Retraites: Macron prêt à "endosser l'impopularité" et à la fermeté face aux débordements
Emmanuel Macron persiste et signe: la très contestée réforme des retraites doit être appliquée "avant la fin de l'année", a réaffirmé sur TF1 et France 2 le chef de l’État qui accepte "d'endosser l'impopularité" et campe sur sa ligne de fermeté face aux débordements dans la rue.
Lors d'un entretien de 35 minutes, le président a tenté de tracer des perspectives à court terme, mais il a avant tout dû une nouvelle fois plaider pour une réforme "nécessaire" qu'il ne conduit pas "par plaisir".
M. Macron, qui avait écarté mardi toute perspective immédiate de remaniement, de dissolution ou de référendum, a égrené les arguments déployés par son camp depuis l'activation du 49.3 sur cette réforme controversée et la motion de censure contre son gouvernement qui a échoué à neuf voix près.
Cette réforme a été "enrichi(e) par les parlementaires", "votée par le Sénat" et "adoptée par l'Assemblée suite à l'utilisation de l'article dit 49.3, et donc par un vote d'une motion de censure contre le gouvernement qui a échoué", a plaidé M. Macron, dans l'attente de la décision du Conseil constitutionnel.
"S'il faut endosser l'impopularité aujourd'hui, je l'endosserai", a assumé le chef de l’État qui est revenu sur ses déclarations de la veille à l’Élysée devant des parlementaires de sa majorité, sur "la foule" qui n'a "pas de légitimité face au peuple qui s'exprime, souverain, à travers ses élus".
- Capitole et Brasilia -
Des propos qui visaient les élus ciblés par les violences, a-t-il assuré mercredi, citant l'invasion du Capitole par les partisans de Donald Trump et des lieux de pouvoirs à Brasilia par ceux de Jaïr Bolsonaro. "On ne peut accepter ni les factieux, ni les factions", "on ne tolèrera aucun débordement" face aux "groupes qui utilisent la violence", a-t-il martelé mercredi.
Cette sortie avait suscité une certaine gêne jusqu'au sein de son camp. "Je n'aurais pas dit les choses comme ça", avait réagi dans la matinée mercredi François Bayrou.
La parole d'Emmanuel Macron, en retrait depuis janvier sur ce dossier phare de son second quinquennat qui a viré à la crise politique, était très attendu, alors que des manifestations se multiplient depuis le 49.3 et qu'une nouvelle journée de grève et de manifestations est programmée jeudi par l'intersyndicale.
Mercredi, plusieurs actions de blocage contre la réforme des retraites, touchant dépôts pétroliers, ports, routes, le secteur électrique et une université se sont déroulées mercredi matin à travers le pays.
Aux stations-service, la situation se dégrade légèrement, avec 14,30% des stations en pénurie d'au moins un type de carburant contre 12% mardi, et 7,13% sont à sec, contre 6% mardi.
- "Co-construction" à l'Assemblée -
Mercredi matin, l'A55 dans le sens Fos-sur-Mer-Marseille a été fermée en raison de feux de palettes.
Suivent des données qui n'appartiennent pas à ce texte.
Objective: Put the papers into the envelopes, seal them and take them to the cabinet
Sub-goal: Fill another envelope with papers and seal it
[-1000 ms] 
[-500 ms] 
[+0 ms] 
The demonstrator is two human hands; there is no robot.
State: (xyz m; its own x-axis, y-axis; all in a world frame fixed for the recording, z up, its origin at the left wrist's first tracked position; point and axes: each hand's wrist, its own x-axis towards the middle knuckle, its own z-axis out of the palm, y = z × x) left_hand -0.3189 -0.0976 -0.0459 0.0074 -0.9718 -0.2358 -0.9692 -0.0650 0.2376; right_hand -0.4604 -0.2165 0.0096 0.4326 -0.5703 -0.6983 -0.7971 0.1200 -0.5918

Le port de Marseille-Fos était en outre totalement bloqué dans le cadre d'une journée "ports morts" à l'appel de la CGT tandis que des actions coup de poing sont également menées aux abords de la zone portuaire de Capécure, à Boulogne-sur-Mer.
Le dépôt pétrolier de Puget-sur-Agens (Var) est bloqué par des manifestants, de même que deux ronds-points desservant deux dépôts pétroliers au nord de Bordeaux.
La veille, de nouvelles manifestations à Paris ou à Nantes ont été émaillées d'incidents. Au total, de source policière, 128 interpellations ont eu lieu en France, dont 81 à Paris. 61 policiers et gendarmes ont été blessés.
Dans les écoles, le Snuipp-FSU, premier syndicat dans les écoles maternelles et élémentaires, prévoit entre 40 et 50% des professeurs du primaire en grève jeudi.
Désireux de sortir de cette séquence retraites, le président a tenté mercredi de donner des perspectives. Charge à Élisabeth Borne, à qui il a renouvelé sa confiance, de "bâtir un programme de gouvernement" susceptible "d'élargir" la majorité relative à l'Assemblée, dans une démarche de "co-construction d'un agenda parlementaire avec l'ensemble des forces des deux chambres".
Premier changement d'agenda: le projet de loi immigration, présenté comme la prochaine victime des oppositions à l'Assemblée, sera scindé en "plusieurs textes" dans "les prochaines semaines".
M. Macron veut également "réengager" un dialogue avec les partenaires sociaux sur les conditions de travail. Mais "il faut attendre quelques jours, quelques semaines", a-t-il observé, alors que les syndicats, jeudi, battront à nouveau le pavé.